WHAT THE TASK REQUIRES
The stretch from the line with "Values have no" through the line with "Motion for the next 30" in the records below: write it out exactly, and nothing else.

AVAILABLE DATA
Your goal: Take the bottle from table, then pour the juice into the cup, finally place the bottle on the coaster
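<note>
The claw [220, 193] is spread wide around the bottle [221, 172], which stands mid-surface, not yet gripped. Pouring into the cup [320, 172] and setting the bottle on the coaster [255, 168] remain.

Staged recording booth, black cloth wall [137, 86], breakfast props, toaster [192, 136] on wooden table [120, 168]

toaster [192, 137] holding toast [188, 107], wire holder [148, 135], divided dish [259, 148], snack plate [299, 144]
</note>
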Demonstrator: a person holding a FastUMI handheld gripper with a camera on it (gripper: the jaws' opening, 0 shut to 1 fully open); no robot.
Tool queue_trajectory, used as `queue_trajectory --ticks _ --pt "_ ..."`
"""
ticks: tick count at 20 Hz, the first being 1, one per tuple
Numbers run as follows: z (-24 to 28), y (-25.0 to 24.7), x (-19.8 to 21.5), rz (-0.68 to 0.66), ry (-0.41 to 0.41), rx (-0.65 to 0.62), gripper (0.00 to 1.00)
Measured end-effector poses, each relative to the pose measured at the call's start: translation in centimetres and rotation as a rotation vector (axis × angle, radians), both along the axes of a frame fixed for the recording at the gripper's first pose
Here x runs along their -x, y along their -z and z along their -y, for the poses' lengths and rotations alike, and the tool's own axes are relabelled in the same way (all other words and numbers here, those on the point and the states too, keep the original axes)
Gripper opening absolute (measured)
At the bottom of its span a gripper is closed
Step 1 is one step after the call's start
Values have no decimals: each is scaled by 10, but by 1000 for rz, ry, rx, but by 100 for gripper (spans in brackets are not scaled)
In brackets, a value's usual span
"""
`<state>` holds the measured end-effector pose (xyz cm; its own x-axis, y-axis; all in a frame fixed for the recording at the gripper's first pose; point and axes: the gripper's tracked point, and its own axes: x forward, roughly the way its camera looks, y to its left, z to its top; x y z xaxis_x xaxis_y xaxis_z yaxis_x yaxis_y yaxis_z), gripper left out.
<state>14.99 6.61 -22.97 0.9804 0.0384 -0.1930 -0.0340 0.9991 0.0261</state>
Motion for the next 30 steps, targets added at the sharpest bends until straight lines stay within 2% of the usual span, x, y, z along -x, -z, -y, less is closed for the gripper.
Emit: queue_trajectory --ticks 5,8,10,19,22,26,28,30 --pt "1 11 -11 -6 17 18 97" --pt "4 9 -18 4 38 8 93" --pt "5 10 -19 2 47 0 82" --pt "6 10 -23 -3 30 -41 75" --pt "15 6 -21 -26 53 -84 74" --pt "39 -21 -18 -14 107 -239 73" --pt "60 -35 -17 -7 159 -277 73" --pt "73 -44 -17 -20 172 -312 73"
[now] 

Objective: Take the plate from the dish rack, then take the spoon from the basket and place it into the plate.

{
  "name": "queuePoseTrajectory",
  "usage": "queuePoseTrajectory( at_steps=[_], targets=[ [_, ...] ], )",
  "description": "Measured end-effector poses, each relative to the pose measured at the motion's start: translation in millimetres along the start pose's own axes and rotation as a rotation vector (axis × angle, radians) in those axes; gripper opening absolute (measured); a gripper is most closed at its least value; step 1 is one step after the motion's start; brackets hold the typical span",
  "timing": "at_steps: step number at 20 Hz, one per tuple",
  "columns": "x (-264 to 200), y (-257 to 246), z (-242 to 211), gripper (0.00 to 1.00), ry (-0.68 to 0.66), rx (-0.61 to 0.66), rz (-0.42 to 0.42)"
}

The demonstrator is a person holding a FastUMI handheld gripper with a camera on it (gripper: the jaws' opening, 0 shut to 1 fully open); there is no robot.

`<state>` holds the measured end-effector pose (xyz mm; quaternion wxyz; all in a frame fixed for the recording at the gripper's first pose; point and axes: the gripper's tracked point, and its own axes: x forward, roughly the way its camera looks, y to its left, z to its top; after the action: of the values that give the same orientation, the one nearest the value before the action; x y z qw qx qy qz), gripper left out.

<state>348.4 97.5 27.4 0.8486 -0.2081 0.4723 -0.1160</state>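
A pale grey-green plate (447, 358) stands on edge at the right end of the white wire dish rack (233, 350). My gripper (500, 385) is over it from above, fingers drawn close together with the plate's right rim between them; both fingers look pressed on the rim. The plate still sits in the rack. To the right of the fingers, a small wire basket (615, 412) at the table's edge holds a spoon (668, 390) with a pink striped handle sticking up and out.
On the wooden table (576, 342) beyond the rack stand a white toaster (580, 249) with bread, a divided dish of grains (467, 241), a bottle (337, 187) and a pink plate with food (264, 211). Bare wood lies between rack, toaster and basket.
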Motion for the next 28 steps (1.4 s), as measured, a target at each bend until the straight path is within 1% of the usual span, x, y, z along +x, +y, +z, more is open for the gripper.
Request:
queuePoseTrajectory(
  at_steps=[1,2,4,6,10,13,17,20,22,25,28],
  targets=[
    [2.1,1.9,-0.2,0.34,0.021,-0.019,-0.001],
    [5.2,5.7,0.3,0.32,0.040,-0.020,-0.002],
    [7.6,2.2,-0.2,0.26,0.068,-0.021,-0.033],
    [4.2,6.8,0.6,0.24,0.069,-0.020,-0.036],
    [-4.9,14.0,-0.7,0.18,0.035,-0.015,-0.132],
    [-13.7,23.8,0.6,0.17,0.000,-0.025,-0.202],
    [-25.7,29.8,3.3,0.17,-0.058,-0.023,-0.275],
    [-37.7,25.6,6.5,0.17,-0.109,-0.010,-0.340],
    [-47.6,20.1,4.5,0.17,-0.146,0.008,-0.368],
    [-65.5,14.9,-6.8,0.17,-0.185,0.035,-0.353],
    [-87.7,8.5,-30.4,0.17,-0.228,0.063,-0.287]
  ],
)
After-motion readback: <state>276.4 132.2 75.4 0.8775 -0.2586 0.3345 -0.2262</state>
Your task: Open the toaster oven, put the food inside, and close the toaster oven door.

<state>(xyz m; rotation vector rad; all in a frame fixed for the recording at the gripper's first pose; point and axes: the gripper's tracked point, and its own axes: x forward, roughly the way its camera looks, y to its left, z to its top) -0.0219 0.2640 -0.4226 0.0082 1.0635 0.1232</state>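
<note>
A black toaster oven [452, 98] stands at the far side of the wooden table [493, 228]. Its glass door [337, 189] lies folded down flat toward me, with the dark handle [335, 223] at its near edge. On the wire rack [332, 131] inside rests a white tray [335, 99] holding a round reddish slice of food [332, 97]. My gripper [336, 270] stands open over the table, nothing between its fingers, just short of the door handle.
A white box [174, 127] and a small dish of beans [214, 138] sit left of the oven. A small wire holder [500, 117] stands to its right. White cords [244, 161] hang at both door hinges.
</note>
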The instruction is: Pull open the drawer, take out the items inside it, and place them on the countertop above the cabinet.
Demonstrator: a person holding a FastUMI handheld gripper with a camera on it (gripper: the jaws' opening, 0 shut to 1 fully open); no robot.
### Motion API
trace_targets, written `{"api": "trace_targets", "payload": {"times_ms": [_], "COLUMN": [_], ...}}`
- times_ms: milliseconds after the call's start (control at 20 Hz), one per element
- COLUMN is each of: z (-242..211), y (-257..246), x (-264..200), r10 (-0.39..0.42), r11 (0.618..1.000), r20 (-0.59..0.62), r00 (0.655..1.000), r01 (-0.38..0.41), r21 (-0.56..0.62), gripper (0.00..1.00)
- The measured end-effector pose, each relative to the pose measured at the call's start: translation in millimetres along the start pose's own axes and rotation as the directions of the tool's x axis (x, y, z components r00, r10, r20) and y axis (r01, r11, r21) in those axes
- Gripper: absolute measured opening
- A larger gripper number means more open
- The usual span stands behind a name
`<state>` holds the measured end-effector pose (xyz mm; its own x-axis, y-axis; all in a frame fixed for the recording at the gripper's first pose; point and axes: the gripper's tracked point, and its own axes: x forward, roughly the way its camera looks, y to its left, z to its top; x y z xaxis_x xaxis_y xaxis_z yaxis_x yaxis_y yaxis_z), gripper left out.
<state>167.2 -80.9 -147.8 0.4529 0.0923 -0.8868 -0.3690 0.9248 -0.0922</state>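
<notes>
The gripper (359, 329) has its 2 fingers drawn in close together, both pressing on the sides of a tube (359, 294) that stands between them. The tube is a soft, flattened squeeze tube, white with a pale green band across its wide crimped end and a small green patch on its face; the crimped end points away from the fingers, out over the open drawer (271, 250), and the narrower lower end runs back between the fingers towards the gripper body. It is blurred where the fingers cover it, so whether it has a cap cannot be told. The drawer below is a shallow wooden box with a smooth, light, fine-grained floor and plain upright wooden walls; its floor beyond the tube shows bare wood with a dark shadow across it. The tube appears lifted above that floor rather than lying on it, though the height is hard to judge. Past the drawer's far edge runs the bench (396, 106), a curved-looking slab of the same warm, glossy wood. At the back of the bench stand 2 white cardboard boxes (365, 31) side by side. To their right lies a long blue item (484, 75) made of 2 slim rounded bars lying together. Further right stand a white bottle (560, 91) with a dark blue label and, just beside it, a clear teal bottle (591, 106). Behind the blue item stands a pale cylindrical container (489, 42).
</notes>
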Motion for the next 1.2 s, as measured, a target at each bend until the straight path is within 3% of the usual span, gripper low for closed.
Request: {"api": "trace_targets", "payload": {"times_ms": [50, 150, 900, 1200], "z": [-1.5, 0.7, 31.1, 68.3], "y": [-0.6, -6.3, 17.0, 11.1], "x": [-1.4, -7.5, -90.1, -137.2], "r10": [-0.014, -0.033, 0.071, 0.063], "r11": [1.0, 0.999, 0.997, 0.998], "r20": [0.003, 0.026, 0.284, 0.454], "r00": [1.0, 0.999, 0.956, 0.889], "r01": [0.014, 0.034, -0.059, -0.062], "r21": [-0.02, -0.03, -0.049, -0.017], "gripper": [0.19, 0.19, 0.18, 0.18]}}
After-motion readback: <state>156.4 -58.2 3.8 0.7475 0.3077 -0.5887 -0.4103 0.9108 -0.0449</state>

EXERCISE RESULT
Values have no decimals: each is scaled by 10, but by 1000 for rz, ry, rx, but by 100 for gripper (spans in brackets are not scaled)
In brackets, a value's usual span
"""
`<state>` holds the measured end-effector pose (xyz cm; its own x-axis, y-axis; all in a frame fixed for the recording at the gripper's first pose; point and axes: the gripper's tracked point, and its own axes: x forward, roughly the way its camera looks, y to its left, z to its top; x y z xaxis_x xaxis_y xaxis_z yaxis_x yaxis_y yaxis_z), gripper left out.
<state>14.99 6.61 -22.97 0.9804 0.0384 -0.1930 -0.0340 0.9991 0.0261</state>
Motion for the next 30 steps, targets added at the sharpest bends until straight lines stay within 2% of the usual span, x, y, z along -x, -z, -y, less is closed for the gripper.

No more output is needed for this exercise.